L’Acciaio pesa e quindi trasportarlo in giro per il mondo è costoso, ma nonostante oneri di trasporto molto elevati l’efficienza interna consente ai produttori italiani di esportare ad esempio in Indonesia. Un risultato basato sulla leadership di costo dei nostri produttori.”
Un giudizio e qualche previsione sullo stabilimento ex-Ilva di Taranto
“Ho fatto una battaglia campale per salvare l’Ilva dalla demagogia e dall’incompetenza di chi prima l’ha commissariata, poi di fatto l’ha chiusa e poi l’ha regalata a un produttore straniero. Questa è una vicenda che quando potremo scriverla… spero di poter essere vivo per utilizzare le mie memorie e per dire cosa è successo.
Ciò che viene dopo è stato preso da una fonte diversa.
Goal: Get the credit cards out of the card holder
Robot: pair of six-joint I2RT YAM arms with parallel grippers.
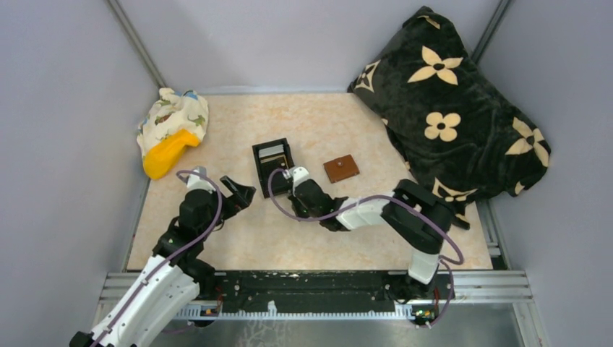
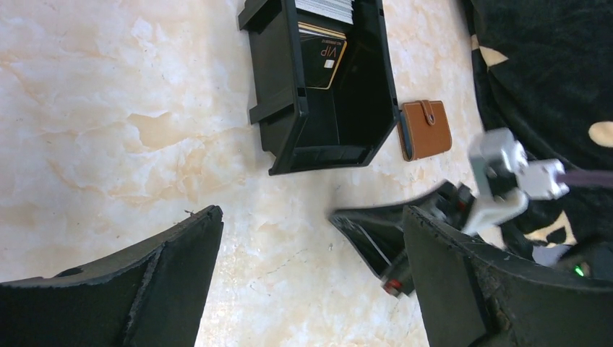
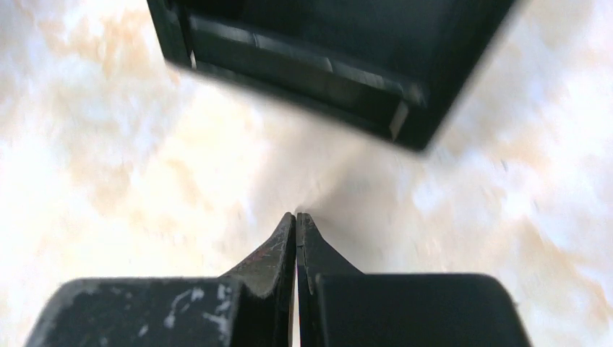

È una vicenda che grida vendetta.
Quando l’Ilva è stata espropriata ai Riva aveva un patrimonio netto di oltre 4 miliardi, la gestione commissariale pubblica di commercialisti che non sapevano neanche che cosa fosse un impianto di produzione siderurgica (con tutto il rispetto per Laghi, Bondi prima, ecc.) ha disintegrato i 4 miliardi di patrimonio netto che i Riva avevano lasciato e ha generato un altro miliardo e mezzo di perdite. Quindi quando l’Ilva è stata consegnata in affitto a Mittal, rispetto ai valori che c’erano nel 2012, si è disintegrata una quantità di valore pazzesco. Senza aver fatto praticamente quasi niente. L’unica cosa molto importante che è stata fatta sono i carbonili coperti da un hangar che è costato più di 350 milioni di euro presi dai soldi dei Riva trovati all’estero.
L’impianto non viene manutenuto seriamente da 7 anni. I Riva spendevano ogni anno di capex su Taranto 350 milioni. In questi 7-8 anni si sono spesi meno di 100 milioni all’anno in manutenzione degli impianti. Quindi c’è un gap di oltre 200 milioni all’anno per 8 anni, dunque un miliardo e mezzo almeno.
Un impianto siderurgico sofisticato come quello di Taranto senza manutenzioni ordinarie e ben fatte non riesce più a produrre ed è quello che infatti sta succedendo. Producevano 9 milioni di tonnellate di acciaio, ora non riescono a fare neanche la metà. Quello che producono è di pessima qualità. Non rispettano le consegne, le promise qualitative. Un vero disastro.
Mittal è venuto a prendere il più bell’impianto siderurgico europeo e probabilmente uno dei più belli del mondo. E l’ha fatto, ho l’impressione, non tanto perché fosse interessato a ripristinare l’eccellenza di Taranto, ma per evitare che un cinese, un coreano o un altro concorrente si installasse nel cuore del Mediterraneo. Quindi non sono molto ottimista sul futuro di Taranto.
Mi fermo qua. Perché se potessi parlare in seduta più ristretta direi altre cose.”
Perchè non si è fatta avanti Duferco in quell’operazione
“Perché non avevamo i soldi per fare un’operazione di quel genere. Io ho sempre detto che la magnitudo finanziaria per fare l’operazione Taranto si aggirava fra i 4 e i 5 miliardi di euro.
C’è poi un problema manageriale gigantesco. Gli ultimi manager di qualità, importanti, delle partecipazioni statali io me li sono portato con me in Belgio 20 anni fa. Una squadra di persone formate dall’Italsider che quando sono vendute da me erano già in pensione. Dietro di loro purtroppo non c’è molto. Per gestire Taranto ci vogliono 50-60 manager di primo livello nei vari reparti, nelle varie divisioni, sui vari impianti.
Oggi la Morselli è lì con pochi manager e un po’ di ingegneri tarantini ma ci vuole ben altro per risollevare Taranto.”